ARMANDO GONZÁLEZ ESCOTO

Tecalitlán

12 de mayo de 2013

Ubicado en el sureste de Jalisco, municipio y cabecera municipal, de conocida fama por la tradición que les atribuye ser una de las cunas lo mismo del mariachi que de sus sones. Tierra de la Provincia de Avalos por muchos años discutida entre la Audiencia de México y la de Guadalajara, hoy es objeto de nuevas discusiones entre los nuevos poderes que asolan esa vasta región.

 

No es asunto reciente. Desde los tiempos de “Arriba y adelante” fue una zona de economía dinámica gracias a las grandes “lavanderías” que la industria del narcotráfico estableció lo mismo en los pueblos que en los campos de aquellos lugares, asunto que desde luego implicaba los municipios colindantes, sobre todo los más arrejolados, como Jilotlán y Pihuamo. Pero esos días felices experimentaron cambios difíciles en los últimos años, cuando el poder del narco prácticamente sucumbió ante el poder invasivo y brutal de los sicarios; se conserva en la memoria el recuerdo de la masacre ocurrida hace tres años en plenas fiestas patronales, cuando un numeroso contingente de feligreses se vio de pronto en medio  de una balacera. Las armas que ahí se mostraron nadie las había visto antes, mucho menos la policía. A la estampida de pánico en que la gente buscaba desesperada casas donde meterse, vino luego la recogida de cadáveres por parte de las propias bandas, en la calle sólo quedaron los muertos del vecindario, acaso los únicos que fueron contados.

 

Detonado el “terror” el territorio cayó en manos de los cárteles michoacanos, estado colindante con Tecalitlán, y en consecuencia la larga lista de secuestros, chantajes, extorsiones, levas obligadas, asesinatos, huida de la gente a Ciudad Guzmán, a Guadalajara, o a donde fuera.

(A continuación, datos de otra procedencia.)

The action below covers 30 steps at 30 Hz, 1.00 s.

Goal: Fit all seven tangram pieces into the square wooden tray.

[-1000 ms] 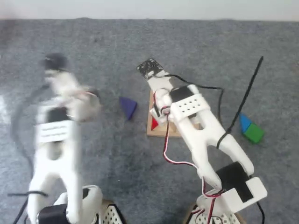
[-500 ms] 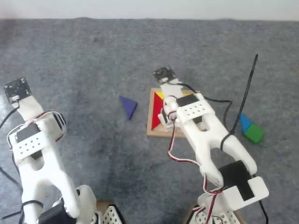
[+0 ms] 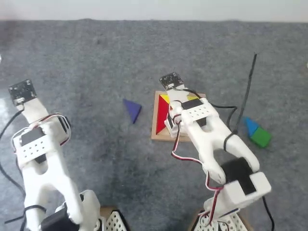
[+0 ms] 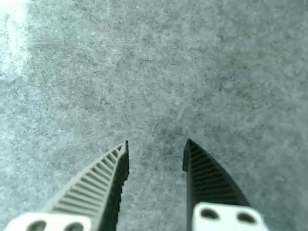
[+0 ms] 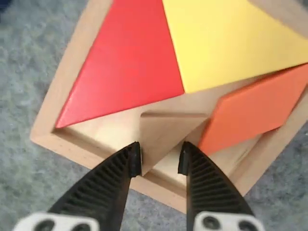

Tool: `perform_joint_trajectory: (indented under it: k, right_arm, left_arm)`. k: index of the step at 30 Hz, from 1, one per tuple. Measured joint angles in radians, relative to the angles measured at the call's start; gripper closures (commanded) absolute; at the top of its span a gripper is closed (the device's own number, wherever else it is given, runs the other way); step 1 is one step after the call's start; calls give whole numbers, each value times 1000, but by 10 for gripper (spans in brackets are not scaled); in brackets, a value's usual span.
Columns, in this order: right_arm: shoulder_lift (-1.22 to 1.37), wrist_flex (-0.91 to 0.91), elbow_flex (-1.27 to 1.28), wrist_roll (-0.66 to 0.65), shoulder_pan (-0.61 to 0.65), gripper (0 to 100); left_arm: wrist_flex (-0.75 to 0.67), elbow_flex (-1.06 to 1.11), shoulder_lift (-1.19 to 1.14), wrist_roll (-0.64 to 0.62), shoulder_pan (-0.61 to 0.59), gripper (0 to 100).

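Note:
The square wooden tray [image 3: 155, 133] lies mid-table under my right arm [image 3: 198, 113]. Its rim [image 5: 50, 138] frames a red triangle [image 5: 127, 62], a yellow triangle [image 5: 226, 38] and an orange parallelogram [image 5: 257, 108]. My right gripper [image 5: 159, 156] is shut on a plain wooden triangle [image 5: 163, 130], held low over the tray's bare corner. A purple triangle [image 3: 132, 109] lies on the carpet left of the tray. A blue piece [image 3: 251, 125] and a green piece [image 3: 262, 137] sit together to the right. My left gripper [image 4: 156, 154] hangs open over bare carpet at the far left.
Grey carpet [image 3: 96, 57] covers the table. A black cable [image 3: 245, 96] rises between the tray and the blue and green pieces. My left arm [image 3: 36, 144] stands well left of the purple triangle.
My left arm has swung away to the far left. My right arm has shifted slightly right and settled over the tray.

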<state>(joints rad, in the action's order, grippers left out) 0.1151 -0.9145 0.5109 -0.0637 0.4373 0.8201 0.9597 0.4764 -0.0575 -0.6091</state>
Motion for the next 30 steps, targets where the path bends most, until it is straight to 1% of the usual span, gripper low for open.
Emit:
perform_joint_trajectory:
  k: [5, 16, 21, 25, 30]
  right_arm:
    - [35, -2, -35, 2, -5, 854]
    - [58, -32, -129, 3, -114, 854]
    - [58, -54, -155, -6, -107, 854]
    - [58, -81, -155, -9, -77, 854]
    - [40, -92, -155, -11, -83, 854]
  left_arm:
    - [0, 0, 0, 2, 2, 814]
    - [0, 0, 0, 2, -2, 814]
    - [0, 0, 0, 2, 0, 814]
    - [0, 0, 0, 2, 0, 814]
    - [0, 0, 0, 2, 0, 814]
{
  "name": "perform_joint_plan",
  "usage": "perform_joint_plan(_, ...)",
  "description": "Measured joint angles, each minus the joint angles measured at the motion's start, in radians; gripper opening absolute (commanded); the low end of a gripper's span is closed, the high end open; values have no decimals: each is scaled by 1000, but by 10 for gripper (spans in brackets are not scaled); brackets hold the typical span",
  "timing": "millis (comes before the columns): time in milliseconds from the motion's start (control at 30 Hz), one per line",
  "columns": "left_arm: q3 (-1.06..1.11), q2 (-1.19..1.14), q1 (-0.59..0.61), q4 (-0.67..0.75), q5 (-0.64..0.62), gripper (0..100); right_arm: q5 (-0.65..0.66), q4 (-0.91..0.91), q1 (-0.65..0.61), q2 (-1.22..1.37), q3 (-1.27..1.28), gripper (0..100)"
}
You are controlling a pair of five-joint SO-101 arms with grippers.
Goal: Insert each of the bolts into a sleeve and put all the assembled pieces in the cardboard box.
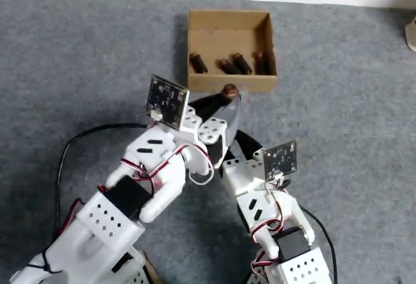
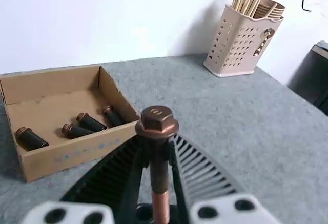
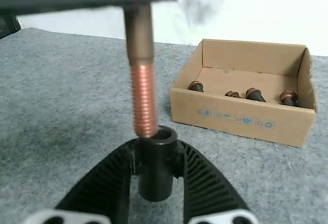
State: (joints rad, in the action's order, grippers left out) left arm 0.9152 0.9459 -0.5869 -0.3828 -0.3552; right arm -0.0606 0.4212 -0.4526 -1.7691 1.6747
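L fingers [image 2: 118, 168] clamped on bolt [image 2: 158, 125], R fingers [image 3: 110, 179] clamped on sleeve [image 3: 155, 170]; bolt tip at sleeve mouth, just beside cardboard box [image 3: 241, 120] w/ 4 assembled pcs [image 3: 252, 95] inside

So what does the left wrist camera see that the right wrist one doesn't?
Left wrist, not right: the hex head of the bolt and a beige utensil holder. Right wrist, not left: the black sleeve in the right gripper, bolt tip at its mouth. Both: the bolt's shank, the cardboard box and four assembled pieces inside.
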Motion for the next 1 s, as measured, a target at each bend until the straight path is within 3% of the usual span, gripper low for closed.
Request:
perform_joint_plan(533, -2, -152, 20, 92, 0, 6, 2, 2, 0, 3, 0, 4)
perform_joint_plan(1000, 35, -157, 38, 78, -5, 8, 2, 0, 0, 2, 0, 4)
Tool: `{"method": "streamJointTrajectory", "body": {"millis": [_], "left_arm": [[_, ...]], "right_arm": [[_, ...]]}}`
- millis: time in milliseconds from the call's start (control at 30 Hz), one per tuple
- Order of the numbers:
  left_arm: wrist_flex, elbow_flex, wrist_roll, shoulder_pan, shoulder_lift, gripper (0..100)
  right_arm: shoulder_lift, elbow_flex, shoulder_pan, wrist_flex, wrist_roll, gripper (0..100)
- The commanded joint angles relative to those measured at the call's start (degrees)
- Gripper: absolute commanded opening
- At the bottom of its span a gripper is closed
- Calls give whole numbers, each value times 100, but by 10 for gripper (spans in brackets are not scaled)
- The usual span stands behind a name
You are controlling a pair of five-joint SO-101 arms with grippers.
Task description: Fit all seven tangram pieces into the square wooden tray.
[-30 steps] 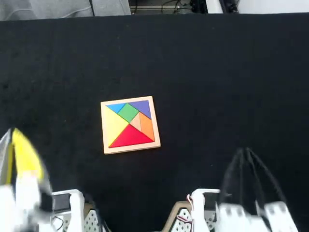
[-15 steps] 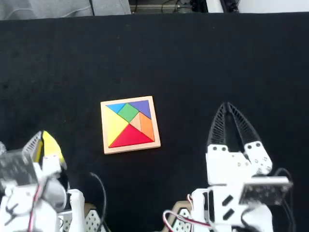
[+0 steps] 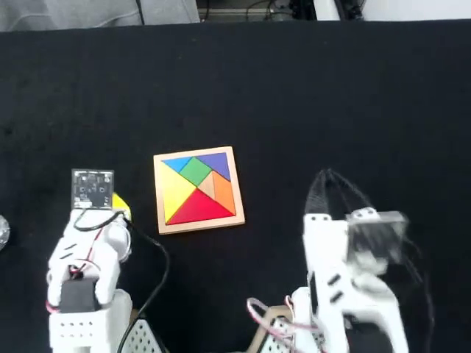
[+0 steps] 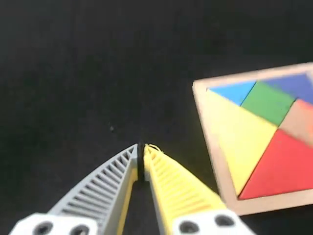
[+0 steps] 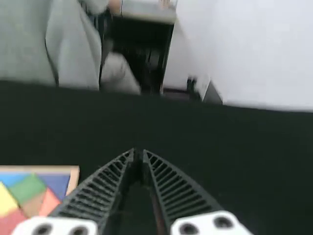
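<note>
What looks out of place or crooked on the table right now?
Nothing stands out. All seven tangram pieces lie flat inside the wooden tray, which sits slightly turned on the table. The left gripper and right gripper are shut, empty and clear of it.

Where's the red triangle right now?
High view: the red triangle lies in the tray along its near edge, beside the yellow triangle and orange piece.

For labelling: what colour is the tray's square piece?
The square piece is green; high view best.
</note>
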Motion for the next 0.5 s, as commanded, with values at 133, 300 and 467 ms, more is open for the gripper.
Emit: {"method": "streamJointTrajectory", "body": {"millis": [133,300,467], "left_arm": [[-273,910,35,75,-352,34],[-202,919,44,75,-299,30],[1143,919,44,127,-316,33]], "right_arm": [[-479,2642,53,-554,-299,15],[-479,3433,53,-721,-1116,15],[-470,3433,53,97,-1204,15]]}}
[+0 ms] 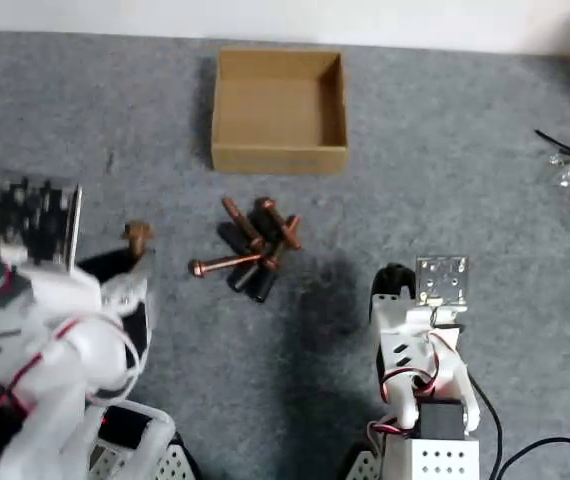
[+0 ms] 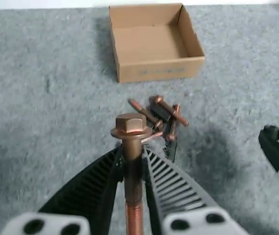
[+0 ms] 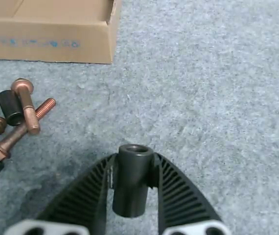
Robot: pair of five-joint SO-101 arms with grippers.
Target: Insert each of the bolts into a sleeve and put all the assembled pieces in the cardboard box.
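Grey desk (image 1: 65, 120): the left gripper (image 2: 133, 154) clasps a bolt (image 2: 130, 128), the right gripper (image 3: 134, 161) a sleeve (image 3: 131, 186). We judge insertion is next, which calls for bringing the grippers together with the bolt in line with the sleeve.

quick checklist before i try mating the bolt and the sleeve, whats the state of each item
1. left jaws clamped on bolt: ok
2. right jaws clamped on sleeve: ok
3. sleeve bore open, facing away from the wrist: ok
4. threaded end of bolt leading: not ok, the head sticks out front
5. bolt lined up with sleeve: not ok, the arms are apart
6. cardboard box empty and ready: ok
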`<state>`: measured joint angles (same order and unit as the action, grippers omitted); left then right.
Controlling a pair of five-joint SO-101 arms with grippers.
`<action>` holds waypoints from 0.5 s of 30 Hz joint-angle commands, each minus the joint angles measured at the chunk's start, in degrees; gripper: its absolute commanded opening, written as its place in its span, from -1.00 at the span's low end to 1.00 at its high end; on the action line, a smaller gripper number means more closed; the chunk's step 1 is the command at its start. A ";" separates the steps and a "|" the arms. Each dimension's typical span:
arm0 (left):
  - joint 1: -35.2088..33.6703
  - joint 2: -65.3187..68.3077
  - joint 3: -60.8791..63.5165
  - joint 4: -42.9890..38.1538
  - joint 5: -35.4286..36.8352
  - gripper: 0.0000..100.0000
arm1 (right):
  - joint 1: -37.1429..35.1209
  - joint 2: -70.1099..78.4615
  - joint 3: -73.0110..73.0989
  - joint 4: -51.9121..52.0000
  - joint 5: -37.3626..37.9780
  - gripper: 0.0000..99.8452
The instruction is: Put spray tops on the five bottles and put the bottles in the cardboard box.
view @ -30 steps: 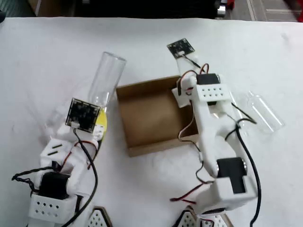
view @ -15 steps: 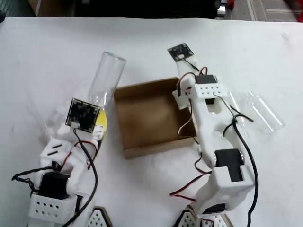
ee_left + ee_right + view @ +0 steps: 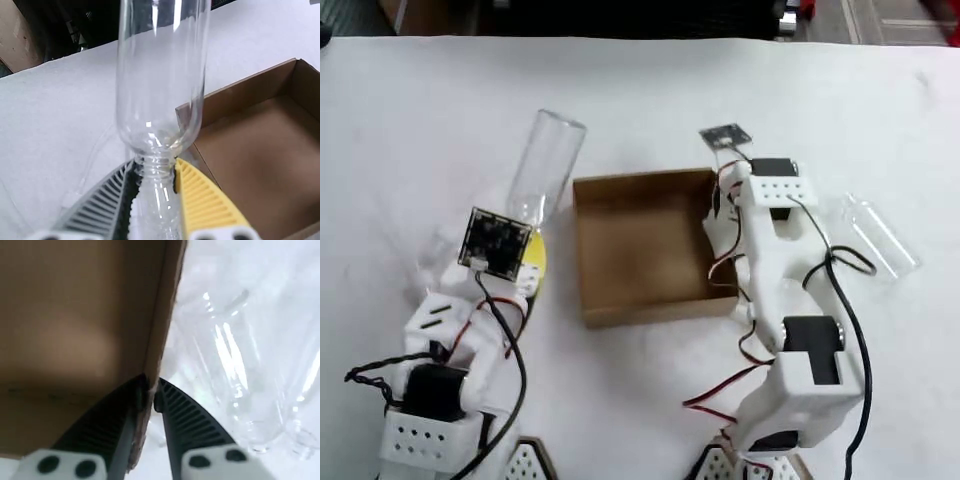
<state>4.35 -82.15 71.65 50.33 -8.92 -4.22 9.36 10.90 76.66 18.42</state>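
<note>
L gripper (image 3: 155,170) clamped on neck of bottle (image 3: 162,75); bottle raised just beside cardboard box (image 3: 630,255). R gripper (image 3: 150,388) pinched on box's side wall. 2nd bottle (image 3: 880,235) lies flat on table (image 3: 420,100), beyond R arm.

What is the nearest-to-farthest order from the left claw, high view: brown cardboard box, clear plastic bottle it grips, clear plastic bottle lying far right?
1. gripped clear plastic bottle, neck inside the left claw.
2. brown cardboard box, table centre.
3. lying clear plastic bottle, far right.
</note>
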 commanded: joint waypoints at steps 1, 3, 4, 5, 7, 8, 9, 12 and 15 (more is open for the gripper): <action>-0.40 -1.01 -0.44 -1.67 0.26 -0.96 | 0.84 -3.56 -0.88 2.51 -0.18 -0.97; -0.40 -1.01 -0.44 -1.67 0.26 -0.96 | 0.84 -4.00 1.32 2.59 -0.18 -0.97; -0.40 -1.01 -0.44 -1.67 0.26 -0.96 | 0.84 -4.53 2.81 2.59 -0.18 -0.97; -0.40 -1.01 -0.44 -1.67 0.26 -0.96 | 0.75 -5.41 4.40 2.59 -0.18 -0.97; -0.22 -1.01 -0.44 -1.67 0.26 -0.96 | 0.75 -8.04 7.82 2.59 0.35 -0.97; -0.13 -1.01 -0.44 -1.67 0.26 -0.96 | 0.75 -9.71 9.49 2.59 1.49 -0.97; -0.13 -1.01 -0.44 -1.67 0.26 -0.96 | 0.75 -11.65 11.25 2.59 2.46 -0.97; -0.13 -1.01 -0.35 -1.67 0.26 -0.96 | 0.84 -18.42 16.18 2.59 3.96 -0.97; -0.13 -1.01 -0.35 -1.67 0.26 -0.96 | 0.48 -24.48 20.66 2.77 4.31 -0.97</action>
<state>4.35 -82.15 71.65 50.33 -8.92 -3.78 -8.31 29.27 78.59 21.67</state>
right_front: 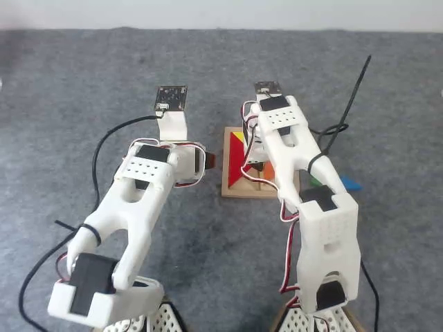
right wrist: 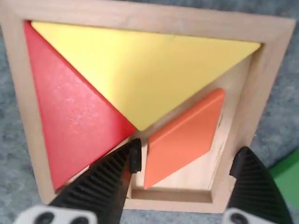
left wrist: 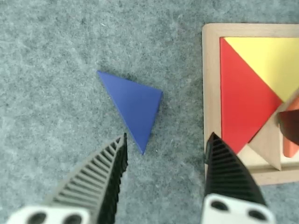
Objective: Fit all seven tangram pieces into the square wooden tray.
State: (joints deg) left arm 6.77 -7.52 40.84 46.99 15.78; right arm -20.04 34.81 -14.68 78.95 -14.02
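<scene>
Left gripper [left wrist: 168, 136], jaws wide, hangs just short of blue triangle [left wrist: 133, 100]: centre over it, then close; right gripper [right wrist: 189, 148], also wide, straddles orange piece [right wrist: 182, 135] in tray [right wrist: 140, 11].

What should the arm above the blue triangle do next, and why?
Probably lower the left gripper and close on the blue triangle: it hangs open by the piece's tip, and the piece lies on the grey mat outside the wooden tray, where bare wood shows.
</scene>
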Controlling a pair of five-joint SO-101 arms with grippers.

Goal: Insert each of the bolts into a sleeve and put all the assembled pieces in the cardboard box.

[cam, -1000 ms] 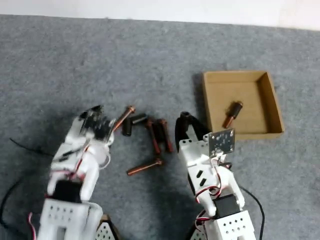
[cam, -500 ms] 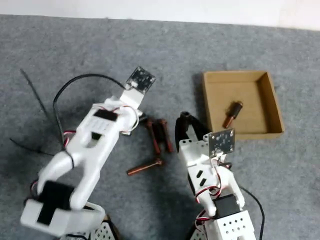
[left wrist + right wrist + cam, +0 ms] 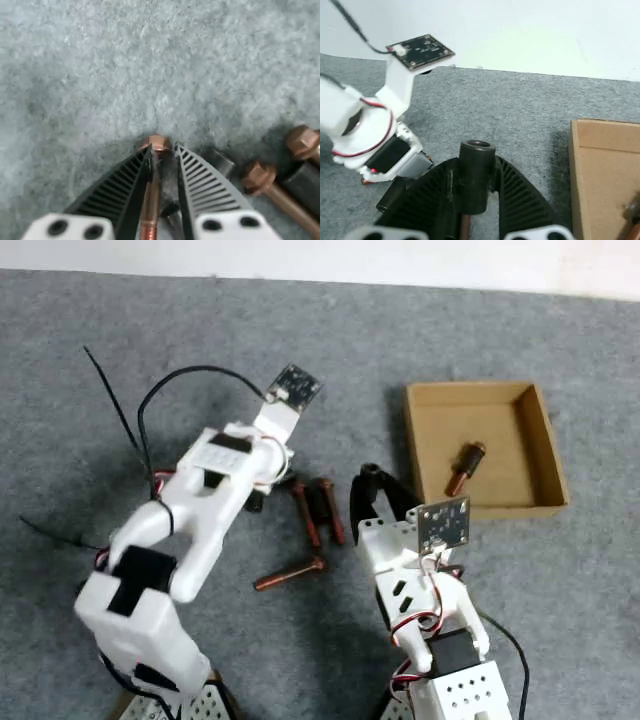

El Gobierno se volvió virtual, el estado de derecho una ficción, la fuerza pública una corporación instruida en su deber de mantener la paz y la seguridad exclusivamente entre los vecinos pacíficos, y capacitada para, por lo menos, mantenerse a distancia de las bandas delincuenciales; todavía los retenes los hacen éstas.

 

Quienes pensaron que había que tolerar la producción de enervantes, porque era más rentable para los campesinos y porque finalmente los consume el que gusta y quiere, no advertían que una organización delictiva siempre llama a otra, y que ésta será cada vez peor.

 

Con poca publicidad y tal vez gracias a eso, en meses pasados mucha gente de aquellos rumbos, reventada por la impotencia del Gobierno municipal, estatal y federal, y la prepotencia de los sicarios, decidió hacer uso del derecho constitucional de la legítima defensa, para poner límites a esa escalada de violencia y atropellamiento a sus vidas y a sus bienes, y al parecer de los testigos, las cosas han mejorado ¿habrán aprendido la lección? Pero también: ¿por cuánto tiempo los pueblos seguirán pagando servicios que no reciben, y pagando a su vez para dárselos a sí mismos?